A morte de Guy III, em dezembro de 894, deixou Lamberto ainda menor de idade e sob a tutela de sua mãe, Ageltrudes, uma mulher de personalidade inflexível e adversária declarada dos carolíngios. A partir de então, o papa viu a oportunidade de romper com os Spoletanos e buscou apoio no norte: convidou Arnulfo da Caríntia, rei da Germânia e descendente carolíngio, para invadir a Itália e disputar o trono imperial.
Arnulfo atravessou os Alpes, conquistou o norte da Itália e, em fevereiro de 896, invadiu Roma. Ageltrudes, que havia tomado a cidade, foi derrotada por ele. No dia seguinte, Formoso coroou Arnulfo imperador na famosa Basílica de São Pedro. O gesto representava o fim da influência Spoletana e a retomada carolíngia do poder imperial. Mas a vitória durou pouco. Durante a campanha contra os últimos redutos spoletanos, Arnulfo sofreu uma paralisia súbita e foi forçado a recuar, fazendo com que o trono italiano ficasse, mais uma vez, à mercê do jogo político.

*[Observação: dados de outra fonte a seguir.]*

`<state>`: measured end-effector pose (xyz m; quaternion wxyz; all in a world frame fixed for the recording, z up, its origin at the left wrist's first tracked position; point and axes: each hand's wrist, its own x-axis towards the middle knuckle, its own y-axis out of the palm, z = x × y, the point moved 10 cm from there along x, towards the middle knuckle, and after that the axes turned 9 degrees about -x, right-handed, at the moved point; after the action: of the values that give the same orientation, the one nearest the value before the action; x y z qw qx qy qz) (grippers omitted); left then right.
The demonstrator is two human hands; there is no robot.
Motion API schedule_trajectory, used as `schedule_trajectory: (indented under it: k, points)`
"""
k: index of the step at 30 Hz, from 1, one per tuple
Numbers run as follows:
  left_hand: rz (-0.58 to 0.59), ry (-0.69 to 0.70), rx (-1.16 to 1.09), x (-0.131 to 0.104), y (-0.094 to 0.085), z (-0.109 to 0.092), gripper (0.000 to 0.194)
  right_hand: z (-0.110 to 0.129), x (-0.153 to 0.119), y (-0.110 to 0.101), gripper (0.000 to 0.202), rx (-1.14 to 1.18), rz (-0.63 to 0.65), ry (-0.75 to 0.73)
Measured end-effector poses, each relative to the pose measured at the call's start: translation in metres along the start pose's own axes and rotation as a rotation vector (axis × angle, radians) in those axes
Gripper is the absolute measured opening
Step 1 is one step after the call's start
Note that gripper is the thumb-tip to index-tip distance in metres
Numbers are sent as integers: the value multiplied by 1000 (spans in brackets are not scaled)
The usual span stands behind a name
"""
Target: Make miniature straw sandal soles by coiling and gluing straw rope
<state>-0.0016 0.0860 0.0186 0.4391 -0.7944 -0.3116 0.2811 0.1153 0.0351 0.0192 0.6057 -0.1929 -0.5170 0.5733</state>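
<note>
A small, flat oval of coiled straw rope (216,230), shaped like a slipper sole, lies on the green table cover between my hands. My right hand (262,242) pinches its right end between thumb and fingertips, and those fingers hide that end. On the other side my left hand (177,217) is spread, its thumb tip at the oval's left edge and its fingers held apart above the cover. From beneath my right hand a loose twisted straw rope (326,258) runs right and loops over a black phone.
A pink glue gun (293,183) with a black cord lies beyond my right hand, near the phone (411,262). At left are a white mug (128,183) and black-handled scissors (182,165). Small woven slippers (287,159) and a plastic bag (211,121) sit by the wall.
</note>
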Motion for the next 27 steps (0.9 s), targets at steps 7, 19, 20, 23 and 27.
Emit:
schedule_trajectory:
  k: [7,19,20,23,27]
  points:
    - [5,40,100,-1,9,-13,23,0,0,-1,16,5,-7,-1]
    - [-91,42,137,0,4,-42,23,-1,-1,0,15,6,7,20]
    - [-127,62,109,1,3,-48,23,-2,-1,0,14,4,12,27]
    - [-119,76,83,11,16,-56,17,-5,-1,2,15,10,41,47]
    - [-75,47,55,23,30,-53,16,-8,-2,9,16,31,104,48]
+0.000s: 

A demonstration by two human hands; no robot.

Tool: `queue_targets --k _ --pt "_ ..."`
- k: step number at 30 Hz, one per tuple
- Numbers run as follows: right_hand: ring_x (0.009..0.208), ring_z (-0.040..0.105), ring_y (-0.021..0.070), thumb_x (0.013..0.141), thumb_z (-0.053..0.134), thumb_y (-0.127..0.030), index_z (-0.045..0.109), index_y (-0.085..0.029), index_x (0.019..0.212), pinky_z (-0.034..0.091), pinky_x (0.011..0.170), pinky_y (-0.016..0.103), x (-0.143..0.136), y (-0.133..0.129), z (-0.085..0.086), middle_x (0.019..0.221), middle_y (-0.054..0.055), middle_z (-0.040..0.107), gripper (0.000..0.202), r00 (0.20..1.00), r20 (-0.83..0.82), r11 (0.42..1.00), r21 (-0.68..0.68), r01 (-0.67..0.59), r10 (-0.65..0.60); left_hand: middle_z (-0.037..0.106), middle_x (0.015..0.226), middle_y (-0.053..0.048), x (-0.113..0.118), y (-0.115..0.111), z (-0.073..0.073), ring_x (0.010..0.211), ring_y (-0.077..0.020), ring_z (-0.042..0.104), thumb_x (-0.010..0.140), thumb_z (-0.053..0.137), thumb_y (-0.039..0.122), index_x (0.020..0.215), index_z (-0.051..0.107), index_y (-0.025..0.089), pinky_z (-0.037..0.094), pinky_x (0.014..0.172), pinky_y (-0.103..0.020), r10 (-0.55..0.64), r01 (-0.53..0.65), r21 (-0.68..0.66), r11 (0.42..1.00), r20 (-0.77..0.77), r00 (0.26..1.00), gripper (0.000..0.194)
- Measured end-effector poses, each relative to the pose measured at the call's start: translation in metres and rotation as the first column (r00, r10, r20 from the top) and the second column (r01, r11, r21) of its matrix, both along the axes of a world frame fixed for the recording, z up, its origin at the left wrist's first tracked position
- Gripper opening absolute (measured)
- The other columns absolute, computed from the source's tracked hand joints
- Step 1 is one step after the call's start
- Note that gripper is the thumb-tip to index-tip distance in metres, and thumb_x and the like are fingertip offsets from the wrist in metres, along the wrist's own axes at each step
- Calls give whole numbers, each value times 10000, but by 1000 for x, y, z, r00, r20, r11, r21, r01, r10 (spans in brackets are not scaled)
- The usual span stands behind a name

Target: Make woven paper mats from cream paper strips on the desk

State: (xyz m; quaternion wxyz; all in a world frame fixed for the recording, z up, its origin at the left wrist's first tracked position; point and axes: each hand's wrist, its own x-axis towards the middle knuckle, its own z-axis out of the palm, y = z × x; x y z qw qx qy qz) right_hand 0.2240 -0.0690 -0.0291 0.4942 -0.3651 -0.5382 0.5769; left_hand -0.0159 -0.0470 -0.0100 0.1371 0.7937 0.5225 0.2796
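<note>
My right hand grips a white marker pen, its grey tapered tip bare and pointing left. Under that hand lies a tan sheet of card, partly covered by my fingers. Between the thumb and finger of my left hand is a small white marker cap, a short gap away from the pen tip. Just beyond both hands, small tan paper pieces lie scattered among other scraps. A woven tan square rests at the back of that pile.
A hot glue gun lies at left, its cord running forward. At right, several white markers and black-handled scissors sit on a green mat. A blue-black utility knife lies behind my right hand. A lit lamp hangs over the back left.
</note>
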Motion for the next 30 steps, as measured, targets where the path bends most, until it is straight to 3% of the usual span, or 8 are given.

Poucos meses depois da coroação de Arnulfo, em abril de 896, Formoso morreu — provavelmente por causas naturais, embora boatos sobre envenenamento tenham circulado a cidade na época. Com a debilidade de Arnulfo e a morte do papa que lhe dera apoio, Lamberto e Ageltrudes recuperaram o controle de Roma. Sob sua influência, o Colégio de Cardeais então elegeu Estêvão VI, um bispo com forte ligação com os Spoletanos, especialmente com a "terrível Ageltrudes", a mãe impassível do imperador.
Estêvão, logo após assumir, deu início a seu bizarro plano de revanche política. Sob insistência de Lamberto e Ageltrudes, o novo papa ordenou que o cadáver de seu antecessor fosse exumado, vestido com os paramentos papais e colocado sentado em um trono na Basílica de São João de Latrão, diante de um tribunal simulado. O objetivo era julgar de maneira póstuma o antigo pontífice.
O Sínodo do Cadáver
O cadáver de Formoso, já em avançado estado de decomposição e parcialmente mumificado, foi submetido ao grotesco ritual do julgamento. Um diácono foi encarregado de responder por ele às acusações, que incluíam ter aceitado o papado enquanto ainda era bispo de outra diocese (Porto), algo proibido pelas normas canônicas da Igreja.
A cena era, realmente, absurda: um corpo morto, vestido como papa, foi interrogado e, naturalmente, considerado culpado. Como punição simbólica, Estêvão VI anulou todas as ordenações feitas por Formoso e mandou cortar os três dedos da mão direita que costumava usar para dar bênçãos. Por fim, seu corpo foi lançado ao rio Tibre.
O escândalo abalou profundamente o Vaticano, a população de Roma e o clero europeu. O repúdio popular ao julgamento fez com que Estêvão VI fosse deposto poucos meses depois, encarcerado e estrangulado na prisão aos 47 anos.
O papa seguinte, Teodoro II, anulou as decisões de Estêvão, e, mais tarde, João IX condenou formalmente o julgamento de fachada, e honrou a memória de Formoso. Seu corpo, recuperado do Tibre, foi sepultado novamente, agora com honras. O Synodus Horrenda passaria para a história como um símbolo de decadência moral e da degradação política do alto clero romano do século IX.